### Assignment
Filter the data below for the string "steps" and copy each matching line.

========

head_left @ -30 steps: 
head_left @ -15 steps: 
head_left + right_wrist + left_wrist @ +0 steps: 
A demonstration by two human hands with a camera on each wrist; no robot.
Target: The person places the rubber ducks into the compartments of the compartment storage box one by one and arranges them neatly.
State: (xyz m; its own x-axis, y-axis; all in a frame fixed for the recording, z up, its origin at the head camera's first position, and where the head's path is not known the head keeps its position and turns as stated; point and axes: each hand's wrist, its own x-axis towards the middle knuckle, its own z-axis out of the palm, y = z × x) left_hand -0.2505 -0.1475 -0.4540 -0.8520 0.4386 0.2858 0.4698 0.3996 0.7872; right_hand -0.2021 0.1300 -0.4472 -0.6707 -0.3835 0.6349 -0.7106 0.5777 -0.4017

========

### Response to this exercise
head_left @ -30 steps: 
head_left @ -15 steps: 
head_left + right_wrist + left_wrist @ +0 steps: 

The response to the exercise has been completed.